Every line of the entries with the word "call" in it should be shown.

╭─ GIVEN DATA

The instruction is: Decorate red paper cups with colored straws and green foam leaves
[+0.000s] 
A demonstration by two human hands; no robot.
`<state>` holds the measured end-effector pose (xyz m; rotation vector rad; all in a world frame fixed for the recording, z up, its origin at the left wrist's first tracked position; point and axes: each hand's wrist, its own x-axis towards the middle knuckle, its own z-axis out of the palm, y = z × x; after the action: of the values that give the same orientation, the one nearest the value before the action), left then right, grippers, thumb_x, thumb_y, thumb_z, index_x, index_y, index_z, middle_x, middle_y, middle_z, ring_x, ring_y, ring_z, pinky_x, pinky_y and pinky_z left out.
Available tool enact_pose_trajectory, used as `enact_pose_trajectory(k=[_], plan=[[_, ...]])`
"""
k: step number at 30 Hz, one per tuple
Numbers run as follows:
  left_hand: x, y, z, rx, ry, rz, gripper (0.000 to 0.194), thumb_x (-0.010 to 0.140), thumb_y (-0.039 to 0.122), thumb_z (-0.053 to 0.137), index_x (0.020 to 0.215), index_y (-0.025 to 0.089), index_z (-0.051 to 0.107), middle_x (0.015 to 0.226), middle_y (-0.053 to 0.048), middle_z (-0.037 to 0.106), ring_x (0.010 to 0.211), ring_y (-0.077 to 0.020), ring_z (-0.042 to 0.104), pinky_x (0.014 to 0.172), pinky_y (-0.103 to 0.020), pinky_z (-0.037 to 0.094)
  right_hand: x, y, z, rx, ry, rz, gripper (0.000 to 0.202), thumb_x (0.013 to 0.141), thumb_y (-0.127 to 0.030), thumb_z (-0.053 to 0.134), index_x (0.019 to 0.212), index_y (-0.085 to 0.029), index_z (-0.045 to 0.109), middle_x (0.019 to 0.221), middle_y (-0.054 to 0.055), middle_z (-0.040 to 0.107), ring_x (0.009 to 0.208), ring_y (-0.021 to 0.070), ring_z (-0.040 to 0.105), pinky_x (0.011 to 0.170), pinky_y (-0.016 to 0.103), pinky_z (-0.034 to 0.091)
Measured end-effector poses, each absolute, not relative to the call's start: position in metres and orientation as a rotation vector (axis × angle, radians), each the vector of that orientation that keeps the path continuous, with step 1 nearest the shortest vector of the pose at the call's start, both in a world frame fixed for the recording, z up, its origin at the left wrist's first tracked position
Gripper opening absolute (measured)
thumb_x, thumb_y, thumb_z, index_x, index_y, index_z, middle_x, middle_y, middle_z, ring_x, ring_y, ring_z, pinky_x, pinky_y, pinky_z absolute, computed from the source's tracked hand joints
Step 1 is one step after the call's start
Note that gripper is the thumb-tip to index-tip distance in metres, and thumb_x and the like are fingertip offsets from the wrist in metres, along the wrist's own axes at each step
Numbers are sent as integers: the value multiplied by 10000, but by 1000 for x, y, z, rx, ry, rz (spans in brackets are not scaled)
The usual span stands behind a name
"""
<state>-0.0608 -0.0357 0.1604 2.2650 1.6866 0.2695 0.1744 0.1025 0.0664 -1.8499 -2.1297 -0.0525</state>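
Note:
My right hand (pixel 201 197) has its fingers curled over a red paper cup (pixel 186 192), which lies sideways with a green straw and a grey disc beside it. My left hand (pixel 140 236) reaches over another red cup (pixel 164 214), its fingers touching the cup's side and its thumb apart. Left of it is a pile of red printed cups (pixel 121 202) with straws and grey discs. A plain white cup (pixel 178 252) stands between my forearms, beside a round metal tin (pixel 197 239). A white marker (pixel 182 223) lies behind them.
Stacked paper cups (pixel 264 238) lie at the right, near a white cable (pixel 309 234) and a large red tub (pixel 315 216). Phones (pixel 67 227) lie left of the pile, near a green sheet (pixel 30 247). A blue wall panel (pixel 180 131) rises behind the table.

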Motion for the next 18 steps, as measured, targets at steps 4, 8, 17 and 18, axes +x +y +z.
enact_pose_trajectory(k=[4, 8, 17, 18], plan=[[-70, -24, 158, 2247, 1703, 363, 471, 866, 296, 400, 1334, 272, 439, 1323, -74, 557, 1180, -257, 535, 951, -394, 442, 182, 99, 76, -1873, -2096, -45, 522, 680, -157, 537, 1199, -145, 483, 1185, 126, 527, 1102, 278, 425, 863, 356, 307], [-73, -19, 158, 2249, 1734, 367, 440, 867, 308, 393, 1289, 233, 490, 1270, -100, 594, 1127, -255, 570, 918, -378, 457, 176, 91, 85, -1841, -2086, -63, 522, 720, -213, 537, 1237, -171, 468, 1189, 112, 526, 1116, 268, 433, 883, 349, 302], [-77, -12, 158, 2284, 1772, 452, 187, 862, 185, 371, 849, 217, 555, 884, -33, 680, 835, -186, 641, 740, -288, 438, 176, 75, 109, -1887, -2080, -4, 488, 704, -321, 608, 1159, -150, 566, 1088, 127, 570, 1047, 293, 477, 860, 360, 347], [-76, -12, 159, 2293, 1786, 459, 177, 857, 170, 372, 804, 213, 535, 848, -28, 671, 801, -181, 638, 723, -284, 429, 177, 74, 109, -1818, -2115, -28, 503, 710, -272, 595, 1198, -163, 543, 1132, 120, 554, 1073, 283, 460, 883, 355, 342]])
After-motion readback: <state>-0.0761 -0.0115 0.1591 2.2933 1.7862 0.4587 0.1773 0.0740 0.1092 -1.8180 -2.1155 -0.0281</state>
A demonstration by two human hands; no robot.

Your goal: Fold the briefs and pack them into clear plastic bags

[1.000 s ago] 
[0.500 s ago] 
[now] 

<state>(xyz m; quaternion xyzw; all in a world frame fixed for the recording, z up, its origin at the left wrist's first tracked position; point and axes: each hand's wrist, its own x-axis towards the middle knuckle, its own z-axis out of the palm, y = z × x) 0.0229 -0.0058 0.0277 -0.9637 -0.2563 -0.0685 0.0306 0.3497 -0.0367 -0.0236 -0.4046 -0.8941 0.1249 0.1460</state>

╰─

- [OUTPUT BELOW]:
Measured end-effector poses, each absolute, not relative to the call's start: position in metres and orientation as a rotation vector (axis × angle, radians), each the vector of that orientation that keeps the path continuous, with step 1 nearest the shortest vector of the pose at the call's start, both in a world frame fixed for the recording, z up, its origin at the left wrist's first tracked position
Step 1 is one step after the call's start

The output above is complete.